Write out each line below exactly as it appears.

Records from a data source
▼▼▼

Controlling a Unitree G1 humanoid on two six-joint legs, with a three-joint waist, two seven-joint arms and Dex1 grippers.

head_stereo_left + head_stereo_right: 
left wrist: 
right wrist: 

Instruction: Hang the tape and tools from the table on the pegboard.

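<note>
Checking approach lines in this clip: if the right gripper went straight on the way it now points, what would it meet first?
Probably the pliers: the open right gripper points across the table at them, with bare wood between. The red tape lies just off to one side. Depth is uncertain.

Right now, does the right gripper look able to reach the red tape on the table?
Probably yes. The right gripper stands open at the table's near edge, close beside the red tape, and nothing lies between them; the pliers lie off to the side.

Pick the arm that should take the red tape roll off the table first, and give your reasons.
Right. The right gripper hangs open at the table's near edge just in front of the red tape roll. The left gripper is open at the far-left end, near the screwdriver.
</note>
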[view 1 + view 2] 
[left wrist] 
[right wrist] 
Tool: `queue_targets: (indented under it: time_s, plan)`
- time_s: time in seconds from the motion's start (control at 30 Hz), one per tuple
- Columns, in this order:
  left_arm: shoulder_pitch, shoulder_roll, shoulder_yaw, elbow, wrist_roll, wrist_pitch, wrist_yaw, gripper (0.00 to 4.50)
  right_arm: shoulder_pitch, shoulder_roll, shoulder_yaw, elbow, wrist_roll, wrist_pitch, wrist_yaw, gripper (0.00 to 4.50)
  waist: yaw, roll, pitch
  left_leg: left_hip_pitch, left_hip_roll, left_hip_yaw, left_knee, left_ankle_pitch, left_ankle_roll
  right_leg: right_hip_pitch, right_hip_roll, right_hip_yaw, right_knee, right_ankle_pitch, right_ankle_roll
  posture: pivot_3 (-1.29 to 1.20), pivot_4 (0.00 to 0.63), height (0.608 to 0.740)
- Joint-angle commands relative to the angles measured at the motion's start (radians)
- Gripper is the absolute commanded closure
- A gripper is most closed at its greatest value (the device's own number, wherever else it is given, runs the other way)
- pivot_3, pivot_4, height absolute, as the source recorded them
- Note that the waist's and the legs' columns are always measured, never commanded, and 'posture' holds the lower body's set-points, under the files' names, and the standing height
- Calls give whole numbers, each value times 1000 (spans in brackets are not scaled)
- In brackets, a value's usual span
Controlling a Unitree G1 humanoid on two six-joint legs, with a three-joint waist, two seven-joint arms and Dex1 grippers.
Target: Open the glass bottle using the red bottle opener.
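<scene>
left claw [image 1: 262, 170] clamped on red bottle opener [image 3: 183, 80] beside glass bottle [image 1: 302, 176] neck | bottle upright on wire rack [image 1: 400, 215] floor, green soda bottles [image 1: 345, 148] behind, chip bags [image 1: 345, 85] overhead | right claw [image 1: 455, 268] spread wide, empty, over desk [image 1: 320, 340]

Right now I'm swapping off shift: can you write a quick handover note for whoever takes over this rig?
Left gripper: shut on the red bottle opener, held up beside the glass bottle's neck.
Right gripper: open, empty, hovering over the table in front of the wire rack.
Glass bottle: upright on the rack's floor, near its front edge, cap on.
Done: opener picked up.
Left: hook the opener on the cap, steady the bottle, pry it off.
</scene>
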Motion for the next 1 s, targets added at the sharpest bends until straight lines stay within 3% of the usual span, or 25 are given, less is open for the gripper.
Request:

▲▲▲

* Response to the task:
Controlling a Unitree G1 humanoid on two six-joint legs, with a three-joint waist, two seven-joint arms and Dex1 grippers.

head_stereo_left + head_stereo_right: 
left wrist: 
right wrist: 

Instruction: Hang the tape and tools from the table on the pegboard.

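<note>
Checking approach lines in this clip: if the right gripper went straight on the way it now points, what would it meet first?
Probably the pliers: the open right gripper points across the table at them, with bare wood between. The red tape lies just off to one side. Depth is uncertain.

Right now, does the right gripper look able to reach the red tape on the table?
Probably yes. The right gripper stands open at the table's near edge, close beside the red tape, and nothing lies between them; the pliers lie off to the side.

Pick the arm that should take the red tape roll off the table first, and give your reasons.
Right. The right gripper hangs open at the table's near edge just in front of the red tape roll. The left gripper is open at the far-left end, near the screwdriver.
</note>
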[view 1 + view 2] 
[left wrist] 
[right wrist] 
Tool: `queue_targets: (indented under it: time_s, plan)`
- time_s: time in seconds from the motion's start (control at 30 Hz), one per tuple
- Columns, in this order:
  left_arm: shoulder_pitch, shoulder_roll, shoulder_yaw, elbow, wrist_roll, wrist_pitch, wrist_yaw, gripper (0.00 to 4.50)
  right_arm: shoulder_pitch, shoulder_roll, shoulder_yaw, elbow, wrist_roll, wrist_pitch, wrist_yaw, gripper (0.00 to 4.50)
  waist: yaw, roll, pitch
  left_leg: left_hip_pitch, left_hip_roll, left_hip_yaw, left_knee, left_ankle_pitch, left_ankle_roll
  right_leg: right_hip_pitch, right_hip_roll, right_hip_yaw, right_knee, right_ankle_pitch, right_ankle_roll
  posture: pivot_3 (-1.29 to 1.20), pivot_4 (0.00 to 0.63), height (0.608 to 0.740)
- Joint-angle commands relative to the angles measured at the motion's start (radians)
- Gripper is the absolute commanded closure
- A gripper is most closed at its greatest value (the device's own number, wherever else it is given, runs the other way)
- pivot_3, pivot_4, height absolute, as the source recorded them
- Note that the waist's and the legs' columns are always measured, never commanded, and 'posture' holds the lower body's set-points, under the files' names, and the standing height
- Calls give whole numbers, each value times 1000 (spans in brackets are not scaled)
- In brackets, a value's usual span
Controlling a Unitree G1 humanoid on two six-joint legs, with a three-joint waist, two seven-joint arms and Dex1 grippers.
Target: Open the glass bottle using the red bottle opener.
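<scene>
left claw [image 1: 262, 170] clamped on red bottle opener [image 3: 183, 80] beside glass bottle [image 1: 302, 176] neck | bottle upright on wire rack [image 1: 400, 215] floor, green soda bottles [image 1: 345, 148] behind, chip bags [image 1: 345, 85] overhead | right claw [image 1: 455, 268] spread wide, empty, over desk [image 1: 320, 340]

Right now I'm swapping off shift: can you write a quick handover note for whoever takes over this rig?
Left gripper: shut on the red bottle opener, held up beside the glass bottle's neck.
Right gripper: open, empty, hovering over the table in front of the wire rack.
Glass bottle: upright on the rack's floor, near its front edge, cap on.
Done: opener picked up.
Left: hook the opener on the cap, steady the bottle, pry it off.
</scene>
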Motion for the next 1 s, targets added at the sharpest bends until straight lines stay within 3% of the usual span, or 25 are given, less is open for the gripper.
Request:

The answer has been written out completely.